L’agroécologie est un sujet rarement abordé. Sébastien Carcelle a décidé de faire sa thèse sur ce thème. Et pour mieux le comprendre, une immersion au Brésil s’impose.
4e de couverture
Pour Hugo, ce long voyage initiatique au Sertão est tout autant une quête de soi qu’une exploration scientifique de ce qu’est l’agroécologie. En effet, il cumule trois identités avec lesquelles il tente de composer sur les trois terrains successifs qu’il arpente. Prêtre, Hugo voit sa vocation bouleversée en même temps qu’il accompagne la déroute des agronomes militants d’un centre d’appui technique pris dans la tourmente de l’élection de Jair Bolsonaro. Pour eux comme pour lui, c’est une période de déconstruction d’un idéal utopique, qu’il soit politique ou religieux. Mais Hugo est aussi agronome de formation, et de longs mois dans la Caatinga, dans une famille de petits producteurs, l’aident à reprendre pied sur la terre ferme. Finalement, la véritable vocation d`Hugo, celle d’ethnographe, se révèle pleinement dans le troisième lieu de cette épopée, au milieu d’une communauté très fervente de producteurs de manioc, pour laquelle il rédige un rapport anthropologique afin de défendre leurs droits face aux immenses plantations d’eucalyptus. L’agroécologie est pour ces familles une évidence, une certaine manière de vivre, ensemble et solidaires. C`est le premier livre de Sébastien Carcelle, docteur en anthropologie sociale, associé à Laurent Houssin, tiré de son enquête ethnographique sur les traces de l`agroécologie dans une région peu connue du Brésil.

Mon avis
Quand on voit la couverture, on sait tout de suite que l’on va vivre une expérience de lecture.
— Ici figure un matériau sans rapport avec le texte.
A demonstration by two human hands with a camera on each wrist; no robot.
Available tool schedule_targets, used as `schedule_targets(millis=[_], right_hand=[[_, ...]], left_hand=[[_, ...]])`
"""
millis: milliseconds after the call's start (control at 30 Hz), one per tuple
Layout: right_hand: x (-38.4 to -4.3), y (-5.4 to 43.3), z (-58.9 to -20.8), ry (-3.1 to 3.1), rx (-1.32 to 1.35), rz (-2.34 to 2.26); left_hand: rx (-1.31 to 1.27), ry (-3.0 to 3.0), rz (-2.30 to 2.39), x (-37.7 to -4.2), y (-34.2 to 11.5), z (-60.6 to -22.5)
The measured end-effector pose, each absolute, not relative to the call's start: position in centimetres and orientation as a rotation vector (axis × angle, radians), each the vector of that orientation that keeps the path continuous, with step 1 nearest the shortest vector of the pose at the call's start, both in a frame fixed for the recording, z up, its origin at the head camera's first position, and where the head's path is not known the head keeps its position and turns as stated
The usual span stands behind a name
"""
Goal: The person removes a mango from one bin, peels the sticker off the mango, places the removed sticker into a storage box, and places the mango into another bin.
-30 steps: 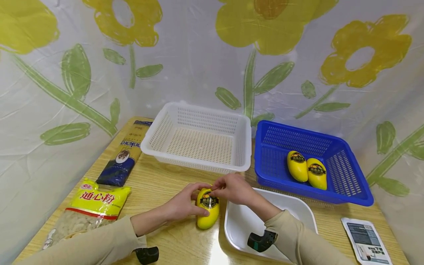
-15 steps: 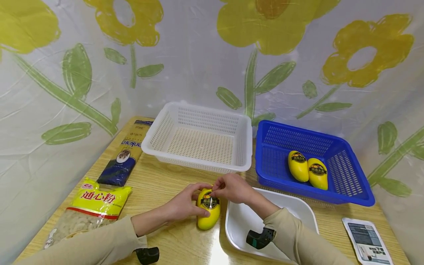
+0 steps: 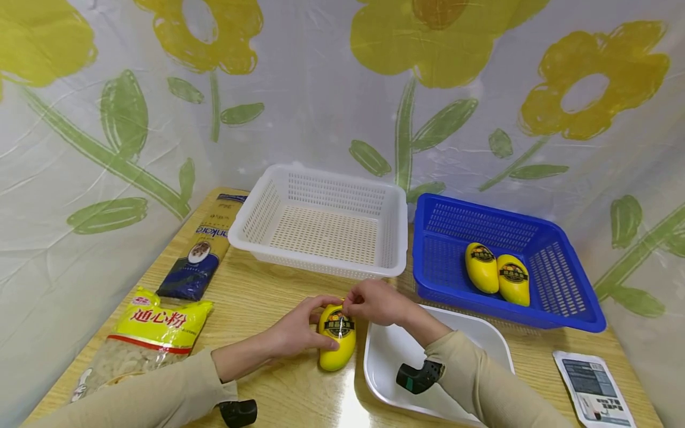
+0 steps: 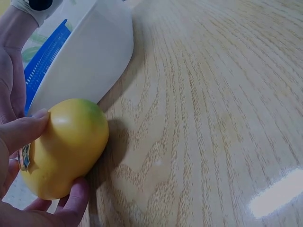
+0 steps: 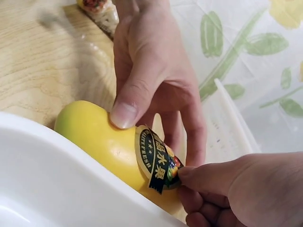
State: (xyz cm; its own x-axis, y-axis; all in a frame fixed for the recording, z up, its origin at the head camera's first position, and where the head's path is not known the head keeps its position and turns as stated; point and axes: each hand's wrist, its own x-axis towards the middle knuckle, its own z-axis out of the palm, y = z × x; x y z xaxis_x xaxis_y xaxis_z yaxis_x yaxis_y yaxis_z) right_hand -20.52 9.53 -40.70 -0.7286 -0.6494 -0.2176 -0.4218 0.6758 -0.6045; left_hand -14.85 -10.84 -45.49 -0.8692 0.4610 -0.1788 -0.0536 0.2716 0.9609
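The yellow mango [image 3: 342, 340], probably firm, moderately light and slippery-skinned, sits gripped between thumb and fingers of the left hand [image 3: 297, 327], beside the right hand [image 3: 377, 304] pinching the edge of its label [image 5: 158, 163]; hold its bare flanks.

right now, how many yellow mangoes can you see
3: one mango gripped by the left hand, and two more mangoes side by side in the blue basket.

Even light, glare on tabletop [image 4: 199, 118], soft shadow beside mango [image 4: 71, 144]
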Motion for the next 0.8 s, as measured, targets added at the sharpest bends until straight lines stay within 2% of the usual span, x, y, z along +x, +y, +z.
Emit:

Direction le Brésil, des communautés qui prônent l’agroécologie qui doivent faire face aux immenses plantations utilisant des produits phytosanitaires à foison. « Les grandes monocultures traitées au glyphosate par avion, les troupeaux de dizaines de milliers de bovins… Les élites agraires et les grands propriétaires ont toujours le contrôle du pays, et maintenant, avec l’appui de certaines églises évangéliques… » (p. 22). Au vue de la rupture, on pourrait se dire que ces agriculteurs plus traditionnels n’ont pas leur place. Pour prouver la véracité de la performance aussi bien en terme de productivité et de respect de la nature, Hugo, un chercheur vient analyser pour mieux comprendre. En étant immergé directement sur le territoire, on voit les choses autrement car ici il n’est pas question de fiction. Le récit est tiré de l’enquête ethnographique de Sébastien Carcelle, docteur en anthropologie sociale, associé à Laurent Houssinsur sur les traces de l’agroécologie dans une région peu connue du Brésil. Il est possible de défendre ses opinions mais cela ne se fait pas sans peur. Et les alternatives dépendent aussi des subventions nationales et internationales. En supprimant l’aide, on tue le champ du possible dans l’oeuf. Pour avoir cette conclusion, on rencontre des personnes motivées, impliquées et très courageuse. Tout est question de lutte pour conserver et développer des modèles d’organisation collective et de la vraie solidarité. Une bande dessinée qui se dévore et qui nous incite à pense le monde autrement pour faire bouger les lignes de notre société.
Une bande dessinée qui nous montre un autre modèle d’agriculture avec l’agroécologie qui propose des solutions locales, individuelles et collectives.